For me, well, I didn’t even know that being “off the derech” was a thing. Of course, in the back of my mind, I knew people left orthodoxy, but I didn’t know that people talked about it, not in the way I needed to talk about it. I thought maybe they left and disappeared, somehow melting into the secular world. But I needed people to be there, I needed validation that I wasn’t alone, and that I wasn’t damaged or a bad person for leaving. I also needed someone to say that I wasn’t a failure, for having become a baalat teshuvah and then having left—twice.

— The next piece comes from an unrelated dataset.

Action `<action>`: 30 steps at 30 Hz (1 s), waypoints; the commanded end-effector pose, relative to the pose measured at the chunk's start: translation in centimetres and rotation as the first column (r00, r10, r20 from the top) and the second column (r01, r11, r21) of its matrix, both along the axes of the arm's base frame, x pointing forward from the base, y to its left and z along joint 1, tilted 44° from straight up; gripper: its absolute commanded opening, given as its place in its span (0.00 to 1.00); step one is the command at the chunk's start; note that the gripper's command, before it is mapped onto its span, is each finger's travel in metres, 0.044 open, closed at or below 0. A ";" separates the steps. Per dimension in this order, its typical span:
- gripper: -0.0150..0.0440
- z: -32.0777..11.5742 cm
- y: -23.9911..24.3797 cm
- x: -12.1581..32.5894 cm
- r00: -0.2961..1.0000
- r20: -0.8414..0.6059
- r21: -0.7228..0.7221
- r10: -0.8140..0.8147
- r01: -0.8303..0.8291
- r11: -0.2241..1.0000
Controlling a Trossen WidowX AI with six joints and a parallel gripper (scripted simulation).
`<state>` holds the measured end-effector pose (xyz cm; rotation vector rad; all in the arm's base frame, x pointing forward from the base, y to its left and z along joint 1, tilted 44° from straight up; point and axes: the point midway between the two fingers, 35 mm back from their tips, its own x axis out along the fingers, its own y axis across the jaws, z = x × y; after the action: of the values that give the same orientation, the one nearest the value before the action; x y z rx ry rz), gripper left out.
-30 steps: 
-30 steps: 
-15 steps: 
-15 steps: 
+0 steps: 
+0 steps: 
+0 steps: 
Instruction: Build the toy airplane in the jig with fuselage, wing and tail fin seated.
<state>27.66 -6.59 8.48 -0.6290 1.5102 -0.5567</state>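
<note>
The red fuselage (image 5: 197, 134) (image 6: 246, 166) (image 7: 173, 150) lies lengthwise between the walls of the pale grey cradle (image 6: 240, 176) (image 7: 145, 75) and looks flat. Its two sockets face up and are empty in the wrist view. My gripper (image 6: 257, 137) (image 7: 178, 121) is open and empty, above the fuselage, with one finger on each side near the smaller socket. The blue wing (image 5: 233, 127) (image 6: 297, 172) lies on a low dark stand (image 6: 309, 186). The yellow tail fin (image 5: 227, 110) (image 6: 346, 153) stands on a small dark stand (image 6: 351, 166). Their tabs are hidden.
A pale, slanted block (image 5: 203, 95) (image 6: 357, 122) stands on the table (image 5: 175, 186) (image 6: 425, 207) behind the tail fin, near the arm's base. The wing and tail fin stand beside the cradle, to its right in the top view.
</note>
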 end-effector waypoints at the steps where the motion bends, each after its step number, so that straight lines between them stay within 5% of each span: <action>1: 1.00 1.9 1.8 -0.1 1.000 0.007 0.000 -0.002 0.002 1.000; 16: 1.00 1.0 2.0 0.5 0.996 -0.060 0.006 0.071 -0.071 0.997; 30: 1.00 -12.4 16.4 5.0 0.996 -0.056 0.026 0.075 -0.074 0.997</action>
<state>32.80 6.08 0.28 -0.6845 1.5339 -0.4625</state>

If it wasn’t for the internet, I would have surely gone crazy. My first Google searches were awkward attempts at understanding what I was going through, and trying to put a name on it. “Leaving orthodoxy.” “Stopping orthodox Jewish observance.” “No longer religious, help.” Silly phrases like those led me to others which named my condition. “Off the derech.” Those words opened up the world of the off the derech bloggers—people like me, who had also left orthodox Judaism. Blogs like Abandoning Eden and Formerly Frum were empowering. I no longer felt alone.

–Rebecca

Not Alone

Being the token orthodox Jew in a small rural town was lonely enough. We had moved here because it was cheaper and closer to my husband’s job. I made a place for myself as a sunday school teacher and organized rosh chodesh events for the women who were eager to learn more of what I had grown up and spent my whole life learning. But as my observance and faith waned, I started to feel like a hypocrite and an outsider. Now I was the only ex-orthodox jew around and I thought in the entire world, no one else had left their orthodox upbringing. I was all alone. Then by chance I discovered an old college friend living near by, who I remembered had thrown off her orthodox upbringing, and by the time she and I had become friends, she was a completely secular jew. Reconnecting with her opened up a whole new world to me. We talked about dealing with family and their reactions and to my amazement she mentioned their was a whole burgeoning community of ex-orthodox jews in the NY area. That night I searched the world wide web and discovered my people. I found blogs of people who had been on the same journey as I, and one blogger mentioned a facebook group called off the derech. I had no idea about facebook groups, but I joined this newly activated group and became a facebook addict. Off the derech has become my virtual community, but on occasion I have actually been to face to face meet ups with my compatriots and it is like returning home. I’ve also begun to expand my network of ex-religious friends, especially since joining the local UU church. Unitarian Universalist is a community of both non-believers and eclectic pick and choose spiritualists, who come together to support our freedom to choose our own path. I still feel like no one understands me like a fellow otder, but the local community has helped me organize high holiday and chanukah gatherings and we are even planning a “freedom” seder in conjuction with the local reform synagogue. Working together with my online otd community to create a website has given me an additional sense of belonging, that I haven’t experienced since going otd.